- _Problem to solve_
Below is a listing; reproduce each line of it exactly.

# # # # #

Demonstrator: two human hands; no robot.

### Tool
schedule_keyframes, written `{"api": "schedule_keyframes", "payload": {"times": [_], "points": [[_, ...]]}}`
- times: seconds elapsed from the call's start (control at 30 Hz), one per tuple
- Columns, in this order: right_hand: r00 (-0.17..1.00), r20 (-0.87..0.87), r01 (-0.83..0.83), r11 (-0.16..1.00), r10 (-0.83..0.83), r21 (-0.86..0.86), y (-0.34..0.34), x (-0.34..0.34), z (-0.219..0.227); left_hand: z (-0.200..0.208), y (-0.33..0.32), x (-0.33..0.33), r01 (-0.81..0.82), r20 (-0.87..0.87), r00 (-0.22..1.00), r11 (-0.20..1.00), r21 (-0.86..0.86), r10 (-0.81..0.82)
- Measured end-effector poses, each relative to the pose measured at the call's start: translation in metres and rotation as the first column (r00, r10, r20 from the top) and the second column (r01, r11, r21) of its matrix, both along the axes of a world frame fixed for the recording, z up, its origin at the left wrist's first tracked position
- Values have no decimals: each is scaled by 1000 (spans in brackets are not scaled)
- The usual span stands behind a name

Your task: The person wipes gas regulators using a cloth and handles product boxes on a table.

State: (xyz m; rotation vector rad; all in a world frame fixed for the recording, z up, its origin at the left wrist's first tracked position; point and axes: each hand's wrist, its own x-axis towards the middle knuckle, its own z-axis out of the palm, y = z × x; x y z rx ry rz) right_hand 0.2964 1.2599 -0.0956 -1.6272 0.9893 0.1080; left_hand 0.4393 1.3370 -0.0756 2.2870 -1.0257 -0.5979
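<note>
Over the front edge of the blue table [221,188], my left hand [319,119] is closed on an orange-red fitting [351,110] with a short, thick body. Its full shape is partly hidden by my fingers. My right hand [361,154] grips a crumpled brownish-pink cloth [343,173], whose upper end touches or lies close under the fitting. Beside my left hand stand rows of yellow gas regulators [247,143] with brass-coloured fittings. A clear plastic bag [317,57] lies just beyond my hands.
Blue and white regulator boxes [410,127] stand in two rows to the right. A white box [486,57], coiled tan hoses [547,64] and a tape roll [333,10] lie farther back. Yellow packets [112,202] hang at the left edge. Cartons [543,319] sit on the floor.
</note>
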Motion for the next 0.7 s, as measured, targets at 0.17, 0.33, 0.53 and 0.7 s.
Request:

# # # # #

- _Exercise output_
Demonstrator: two human hands; no robot.

### Tool
schedule_keyframes, written `{"api": "schedule_keyframes", "payload": {"times": [_], "points": [[_, ...]]}}`
- times: seconds elapsed from the call's start (control at 30 Hz), one per tuple
- Columns, in this order: right_hand: r00 (-0.17..1.00), r20 (-0.87..0.87), r01 (-0.83..0.83), r11 (-0.16..1.00), r10 (-0.83..0.83), r21 (-0.86..0.86), y (-0.34..0.34), x (-0.34..0.34), z (-0.219..0.227); left_hand: z (-0.200..0.208), y (-0.33..0.32), x (-0.33..0.33), r01 (-0.81..0.82), r20 (-0.87..0.87), r00 (-0.22..1.00), r11 (-0.20..1.00), r21 (-0.86..0.86), r10 (-0.81..0.82)
- Measured end-effector poses, each relative to the pose measured at the call's start: translation in metres and rotation as the first column (r00, r10, r20 from the top) and the second column (r01, r11, r21) of its matrix, both along the axes of a world frame fixed for the recording, z up, its origin at the left wrist's first tracked position
- Values have no decimals: each is scaled by 1000 (spans in brackets are not scaled)
- The usual span stands behind a name

Your task: The person wipes gas regulators using a cloth and handles product boxes on a table.

State: (xyz m; rotation vector rad; all in a world frame fixed for the recording, z up, its origin at the left wrist's first tracked position; point and axes: each hand's wrist, its own x-axis towards the middle knuckle, its own z-axis out of the palm, y = z × x; x y z rx ry rz) right_hand 0.2964 1.2599 -0.0956 -1.6272 0.9893 0.1080; left_hand 0.4393 1.3370 -0.0756 2.2870 -1.0257 -0.5979
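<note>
Over the front edge of the blue table [221,188], my left hand [319,119] is closed on an orange-red fitting [351,110] with a short, thick body. Its full shape is partly hidden by my fingers. My right hand [361,154] grips a crumpled brownish-pink cloth [343,173], whose upper end touches or lies close under the fitting. Beside my left hand stand rows of yellow gas regulators [247,143] with brass-coloured fittings. A clear plastic bag [317,57] lies just beyond my hands.
Blue and white regulator boxes [410,127] stand in two rows to the right. A white box [486,57], coiled tan hoses [547,64] and a tape roll [333,10] lie farther back. Yellow packets [112,202] hang at the left edge. Cartons [543,319] sit on the floor.
</note>
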Motion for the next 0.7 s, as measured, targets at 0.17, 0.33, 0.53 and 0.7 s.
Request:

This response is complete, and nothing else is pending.